REQUIRED ACTION ::
Each line of the data below should be repeated exactly.

DATA EXCERPT ::
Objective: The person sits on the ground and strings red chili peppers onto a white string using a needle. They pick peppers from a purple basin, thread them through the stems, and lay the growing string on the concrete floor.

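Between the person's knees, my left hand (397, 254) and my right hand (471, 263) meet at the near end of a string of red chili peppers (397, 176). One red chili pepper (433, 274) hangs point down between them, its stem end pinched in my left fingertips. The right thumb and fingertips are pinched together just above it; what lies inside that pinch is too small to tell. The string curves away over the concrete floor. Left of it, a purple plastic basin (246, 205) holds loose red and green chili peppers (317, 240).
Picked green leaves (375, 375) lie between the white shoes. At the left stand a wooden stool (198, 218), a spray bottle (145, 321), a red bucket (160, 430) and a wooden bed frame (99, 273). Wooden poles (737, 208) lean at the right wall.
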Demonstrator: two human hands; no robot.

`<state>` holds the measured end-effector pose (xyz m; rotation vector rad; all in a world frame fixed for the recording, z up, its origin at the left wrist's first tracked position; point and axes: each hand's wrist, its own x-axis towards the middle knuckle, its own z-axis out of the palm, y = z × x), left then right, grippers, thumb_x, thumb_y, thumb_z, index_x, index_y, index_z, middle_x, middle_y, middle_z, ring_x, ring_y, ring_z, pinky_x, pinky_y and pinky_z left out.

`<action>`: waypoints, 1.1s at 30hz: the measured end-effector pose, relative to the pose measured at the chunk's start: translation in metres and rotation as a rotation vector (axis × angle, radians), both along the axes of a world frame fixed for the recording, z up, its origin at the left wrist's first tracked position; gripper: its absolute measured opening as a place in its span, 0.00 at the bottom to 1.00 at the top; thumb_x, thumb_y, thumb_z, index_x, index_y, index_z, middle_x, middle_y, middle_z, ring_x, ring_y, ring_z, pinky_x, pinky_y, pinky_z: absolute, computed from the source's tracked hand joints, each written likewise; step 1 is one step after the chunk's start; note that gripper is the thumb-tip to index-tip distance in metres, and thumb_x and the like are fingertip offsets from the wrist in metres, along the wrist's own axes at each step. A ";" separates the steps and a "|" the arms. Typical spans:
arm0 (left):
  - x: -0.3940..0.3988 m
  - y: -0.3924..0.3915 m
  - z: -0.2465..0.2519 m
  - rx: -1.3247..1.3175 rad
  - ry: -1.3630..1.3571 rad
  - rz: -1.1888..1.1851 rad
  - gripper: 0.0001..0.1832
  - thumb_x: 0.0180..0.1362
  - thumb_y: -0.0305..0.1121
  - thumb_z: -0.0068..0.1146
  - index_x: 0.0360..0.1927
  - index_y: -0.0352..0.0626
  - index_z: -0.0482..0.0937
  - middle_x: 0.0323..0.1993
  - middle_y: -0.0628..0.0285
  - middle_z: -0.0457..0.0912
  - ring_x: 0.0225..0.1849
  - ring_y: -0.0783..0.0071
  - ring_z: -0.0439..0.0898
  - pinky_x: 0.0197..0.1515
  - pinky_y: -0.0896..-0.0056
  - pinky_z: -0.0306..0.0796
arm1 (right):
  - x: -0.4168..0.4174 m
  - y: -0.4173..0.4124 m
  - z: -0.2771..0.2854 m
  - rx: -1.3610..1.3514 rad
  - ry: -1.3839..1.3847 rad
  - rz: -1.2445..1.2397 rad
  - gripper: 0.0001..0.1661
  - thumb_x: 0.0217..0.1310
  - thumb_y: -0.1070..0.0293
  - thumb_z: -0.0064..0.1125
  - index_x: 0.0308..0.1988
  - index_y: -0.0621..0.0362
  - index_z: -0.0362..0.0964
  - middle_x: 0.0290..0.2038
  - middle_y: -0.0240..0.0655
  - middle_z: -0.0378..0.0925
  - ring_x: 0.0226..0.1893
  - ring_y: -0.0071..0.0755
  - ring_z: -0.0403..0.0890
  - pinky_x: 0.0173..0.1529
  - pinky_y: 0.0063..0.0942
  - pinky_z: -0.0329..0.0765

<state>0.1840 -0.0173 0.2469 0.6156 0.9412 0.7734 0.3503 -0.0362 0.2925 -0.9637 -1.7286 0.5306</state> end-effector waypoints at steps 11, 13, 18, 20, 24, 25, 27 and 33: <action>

EXERCISE SOLUTION ::
Objective: The person sits on the ground and strings red chili peppers onto a white string using a needle. They pick peppers from a purple basin, thread them through the stems, and lay the growing string on the concrete floor.

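Between the person's knees, my left hand (397, 254) and my right hand (471, 263) meet at the near end of a string of red chili peppers (397, 176). One red chili pepper (433, 274) hangs point down between them, its stem end pinched in my left fingertips. The right thumb and fingertips are pinched together just above it; what lies inside that pinch is too small to tell. The string curves away over the concrete floor. Left of it, a purple plastic basin (246, 205) holds loose red and green chili peppers (317, 240).
Picked green leaves (375, 375) lie between the white shoes. At the left stand a wooden stool (198, 218), a spray bottle (145, 321), a red bucket (160, 430) and a wooden bed frame (99, 273). Wooden poles (737, 208) lean at the right wall.
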Demonstrator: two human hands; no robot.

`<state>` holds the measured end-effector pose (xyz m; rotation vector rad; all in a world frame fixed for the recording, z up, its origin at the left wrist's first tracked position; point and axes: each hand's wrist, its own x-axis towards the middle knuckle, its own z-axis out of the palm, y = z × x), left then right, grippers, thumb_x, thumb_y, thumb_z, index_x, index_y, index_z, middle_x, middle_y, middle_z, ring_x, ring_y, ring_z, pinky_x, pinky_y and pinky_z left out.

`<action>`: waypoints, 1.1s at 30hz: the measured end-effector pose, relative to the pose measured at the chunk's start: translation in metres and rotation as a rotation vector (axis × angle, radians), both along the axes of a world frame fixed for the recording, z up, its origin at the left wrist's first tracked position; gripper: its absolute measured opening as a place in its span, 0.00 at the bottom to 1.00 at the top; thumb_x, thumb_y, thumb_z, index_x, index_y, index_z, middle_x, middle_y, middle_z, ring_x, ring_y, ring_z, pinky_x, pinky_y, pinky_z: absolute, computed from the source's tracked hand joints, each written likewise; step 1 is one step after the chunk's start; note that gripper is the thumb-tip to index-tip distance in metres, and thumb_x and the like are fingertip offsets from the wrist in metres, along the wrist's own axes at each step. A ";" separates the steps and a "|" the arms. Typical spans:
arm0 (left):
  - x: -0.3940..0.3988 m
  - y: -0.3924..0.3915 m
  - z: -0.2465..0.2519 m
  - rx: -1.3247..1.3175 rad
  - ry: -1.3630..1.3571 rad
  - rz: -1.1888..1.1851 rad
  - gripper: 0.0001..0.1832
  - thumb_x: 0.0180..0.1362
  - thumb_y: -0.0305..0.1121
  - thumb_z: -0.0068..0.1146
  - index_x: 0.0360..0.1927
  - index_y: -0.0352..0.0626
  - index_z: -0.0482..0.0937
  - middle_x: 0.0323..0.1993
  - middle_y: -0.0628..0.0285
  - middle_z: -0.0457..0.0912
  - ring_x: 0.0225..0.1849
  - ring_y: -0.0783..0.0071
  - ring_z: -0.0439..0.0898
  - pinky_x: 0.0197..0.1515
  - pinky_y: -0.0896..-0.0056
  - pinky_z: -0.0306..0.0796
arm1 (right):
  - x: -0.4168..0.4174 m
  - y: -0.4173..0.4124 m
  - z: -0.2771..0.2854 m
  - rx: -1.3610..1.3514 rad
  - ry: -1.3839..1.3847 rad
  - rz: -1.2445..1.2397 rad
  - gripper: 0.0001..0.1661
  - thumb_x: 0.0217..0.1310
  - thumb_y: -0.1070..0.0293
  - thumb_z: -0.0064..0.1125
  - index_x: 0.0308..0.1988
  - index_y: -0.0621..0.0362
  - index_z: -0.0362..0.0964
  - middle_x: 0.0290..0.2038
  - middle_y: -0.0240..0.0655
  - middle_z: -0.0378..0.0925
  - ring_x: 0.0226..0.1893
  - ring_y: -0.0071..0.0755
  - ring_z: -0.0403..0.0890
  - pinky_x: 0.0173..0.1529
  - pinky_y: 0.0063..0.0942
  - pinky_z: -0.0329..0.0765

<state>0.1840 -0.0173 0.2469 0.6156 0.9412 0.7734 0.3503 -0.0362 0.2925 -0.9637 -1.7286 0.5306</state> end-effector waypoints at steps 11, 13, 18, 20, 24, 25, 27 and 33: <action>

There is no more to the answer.